More than 1,000 developers contribute to Airbyte’s connectors, different interfaces (UI, API, Terraform Provider, Python Library), and integrations with the rest of the stack. Airbyte’s AI Connector Builder lets you edit or add new connectors in minutes.

Full Control & Security

Airbyte secures your data with cloud-hosted, self-hosted or hybrid deployment options. Single Sign-On (SSO) and Role-Based Access Control (RBAC) ensure only authorized users have access with the right permissions. Airbyte acts as a HIPAA conduit and supports compliance with CCPA, GDPR, and SOC2.

Fully Featured & Integrated

Airbyte automates schema evolution for seamless data flow, and utilizes efficient Change Data Capture (CDC) for real-time updates. Select only the columns you need, and leverage our dbt integration for powerful data transformations.

Enterprise Support with SLAs

Airbyte Self-Managed Enterprise comes with dedicated support and guaranteed service level agreements (SLAs), ensuring that your data movement infrastructure remains reliable and performant, and expert assistance is available when needed.

What our users say

Raman Singh

Tech Lead at Symend

Predictable, straightforward pricing model that simplified budgeting and significantly reduced overall spend

Learn more
Chase Zieman headshot

Chase Zieman

Chief Data Officer

“Airbyte helped us accelerate our progress by years, compared to our competitors. We don’t need to worry about connectors and focus on creating value for our users instead of building infrastructure. That’s priceless. The time and energy saved allows us to disrupt and grow faster.”

Learn more

Rupak Patel

Operational Intelligence Manager

"With Airbyte, we could just push a few buttons, allow API access, and bring all the data into Google BigQuery. By blending all the different marketing data sources, we can gain valuable insights."

Learn more

How to Sync to Manually

Step 1: Extract Data from Dremio

First, use Dremio's SQL query interface to extract the required data. You can do this by executing a SQL query in Dremio's UI or via its REST API. Export the results to a CSV or JSON file format, which is supported by Dremio for exporting data. This will serve as your raw data source for the transfer.

Step 2: Prepare the CSV/JSON Files

After exporting, review the CSV or JSON files for any anomalies or issues. Ensure the data types and formats align with the destination schema requirements in TiDB. If necessary, clean the data by removing or correcting any corrupt or improperly formatted entries.

Step 3: Design the Schema in TiDB

Before importing, set up the necessary schema in TiDB. Use TiDB's SQL interface to create tables that match the structure and data types of the data extracted from Dremio. Pay attention to the primary keys, indexes, and any constraints needed to maintain data integrity.

Step 4: Transform the Data for Compatibility

If there are discrepancies between Dremio's data types and TiDB's, transform the data into a compatible format. This can be done using scripting languages like Python or Bash to modify the CSV/JSON files. For example, ensure date formats and numeric precision are consistent with TiDB's requirements.

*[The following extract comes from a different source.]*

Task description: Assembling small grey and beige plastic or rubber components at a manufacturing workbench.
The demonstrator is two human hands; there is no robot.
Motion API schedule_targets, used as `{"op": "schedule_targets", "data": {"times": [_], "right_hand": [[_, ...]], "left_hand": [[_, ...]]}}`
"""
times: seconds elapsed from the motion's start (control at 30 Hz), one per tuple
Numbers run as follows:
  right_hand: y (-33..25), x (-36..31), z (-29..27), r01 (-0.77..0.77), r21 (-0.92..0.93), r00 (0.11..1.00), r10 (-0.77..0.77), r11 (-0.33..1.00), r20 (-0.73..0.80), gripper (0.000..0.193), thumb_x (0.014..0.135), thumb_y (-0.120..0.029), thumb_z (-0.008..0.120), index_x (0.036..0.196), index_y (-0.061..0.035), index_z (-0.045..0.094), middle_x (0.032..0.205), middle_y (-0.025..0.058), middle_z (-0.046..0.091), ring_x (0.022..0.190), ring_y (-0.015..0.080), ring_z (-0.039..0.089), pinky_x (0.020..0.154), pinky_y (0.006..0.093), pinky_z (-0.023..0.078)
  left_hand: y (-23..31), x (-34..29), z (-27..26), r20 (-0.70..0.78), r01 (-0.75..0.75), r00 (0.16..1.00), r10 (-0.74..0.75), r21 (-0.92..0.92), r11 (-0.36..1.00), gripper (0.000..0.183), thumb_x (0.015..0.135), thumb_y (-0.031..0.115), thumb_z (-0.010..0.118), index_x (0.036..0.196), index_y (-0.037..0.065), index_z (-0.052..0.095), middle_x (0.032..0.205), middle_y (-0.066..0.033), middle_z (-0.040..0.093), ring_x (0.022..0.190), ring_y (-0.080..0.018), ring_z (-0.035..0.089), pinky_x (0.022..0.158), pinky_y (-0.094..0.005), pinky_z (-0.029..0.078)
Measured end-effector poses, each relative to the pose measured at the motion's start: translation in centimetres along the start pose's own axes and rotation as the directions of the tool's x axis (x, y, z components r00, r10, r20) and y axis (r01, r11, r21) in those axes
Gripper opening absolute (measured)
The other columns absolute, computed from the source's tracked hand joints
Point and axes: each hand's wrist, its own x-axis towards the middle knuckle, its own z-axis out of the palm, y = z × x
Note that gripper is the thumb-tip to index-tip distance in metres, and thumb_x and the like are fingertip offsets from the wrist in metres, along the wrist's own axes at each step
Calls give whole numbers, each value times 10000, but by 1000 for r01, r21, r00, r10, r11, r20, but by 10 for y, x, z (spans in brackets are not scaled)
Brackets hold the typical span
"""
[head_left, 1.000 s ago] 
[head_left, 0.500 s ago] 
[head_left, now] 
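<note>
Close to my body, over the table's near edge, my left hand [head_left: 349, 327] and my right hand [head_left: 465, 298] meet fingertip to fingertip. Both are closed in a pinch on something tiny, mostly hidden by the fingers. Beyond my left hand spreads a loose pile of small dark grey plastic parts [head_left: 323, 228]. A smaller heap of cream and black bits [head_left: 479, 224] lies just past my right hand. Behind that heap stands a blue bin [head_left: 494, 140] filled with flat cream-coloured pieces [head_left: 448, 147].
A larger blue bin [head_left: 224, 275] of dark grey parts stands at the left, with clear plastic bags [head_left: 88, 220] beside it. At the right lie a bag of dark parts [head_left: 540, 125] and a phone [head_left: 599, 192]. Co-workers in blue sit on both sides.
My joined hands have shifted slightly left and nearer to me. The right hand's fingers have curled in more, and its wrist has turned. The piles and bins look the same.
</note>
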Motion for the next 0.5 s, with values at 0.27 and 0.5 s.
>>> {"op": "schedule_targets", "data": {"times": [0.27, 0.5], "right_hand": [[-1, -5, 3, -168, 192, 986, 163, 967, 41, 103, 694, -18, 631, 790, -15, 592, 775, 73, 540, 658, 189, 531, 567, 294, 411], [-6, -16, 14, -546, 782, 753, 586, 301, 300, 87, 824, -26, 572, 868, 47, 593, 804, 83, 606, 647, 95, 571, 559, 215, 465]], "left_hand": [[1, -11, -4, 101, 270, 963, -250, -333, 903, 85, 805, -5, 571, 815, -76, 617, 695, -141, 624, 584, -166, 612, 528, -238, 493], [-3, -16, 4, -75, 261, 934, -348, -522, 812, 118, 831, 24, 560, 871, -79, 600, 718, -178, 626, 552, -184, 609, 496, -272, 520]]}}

Step 5: Load Data into TiDB

Use TiDB's native SQL interface or command line tools to load the transformed data. If dealing with CSV files, use TiDB's `LOAD DATA` command, which can efficiently import large volumes of data. For JSON, consider writing a script to parse and insert each entry using TiDB's `INSERT` statements.

Step 6: Verify Data Integrity

After loading the data, perform checks to ensure everything was transferred correctly. Run count comparisons between Dremio and TiDB for each table, and verify a subset of the data for accuracy. Use checksum or hashing techniques for more robust verification if needed.

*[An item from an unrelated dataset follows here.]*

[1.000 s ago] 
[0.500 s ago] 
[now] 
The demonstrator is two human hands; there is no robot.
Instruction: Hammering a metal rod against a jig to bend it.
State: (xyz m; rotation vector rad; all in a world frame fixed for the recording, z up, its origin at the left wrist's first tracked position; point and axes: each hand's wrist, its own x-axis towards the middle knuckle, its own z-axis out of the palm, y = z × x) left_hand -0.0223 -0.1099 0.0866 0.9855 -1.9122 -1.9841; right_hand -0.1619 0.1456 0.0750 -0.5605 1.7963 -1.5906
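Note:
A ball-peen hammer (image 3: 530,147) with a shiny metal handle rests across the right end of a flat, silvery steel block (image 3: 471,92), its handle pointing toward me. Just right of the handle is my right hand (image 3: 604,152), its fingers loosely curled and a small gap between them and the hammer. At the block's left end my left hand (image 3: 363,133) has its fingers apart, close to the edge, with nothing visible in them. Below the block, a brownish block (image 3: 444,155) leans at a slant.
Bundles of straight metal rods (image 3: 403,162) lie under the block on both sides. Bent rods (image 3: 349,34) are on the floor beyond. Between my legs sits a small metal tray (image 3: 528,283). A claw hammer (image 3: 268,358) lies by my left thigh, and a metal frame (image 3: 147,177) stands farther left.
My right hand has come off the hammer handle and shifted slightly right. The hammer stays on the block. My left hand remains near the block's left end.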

Step 7: Optimize and Index the Data

Finally, optimize your TiDB tables by creating necessary indexes and updating statistics. This will improve query performance and ensure the database operates efficiently. Use TiDB's `ANALYZE TABLE` command to update statistics post-import, which helps the query optimizer make informed decisions.

By following these steps, you should be able to manually transfer data from Dremio to TiDB, ensuring both systems' data consistency and integrity without using third-party tools.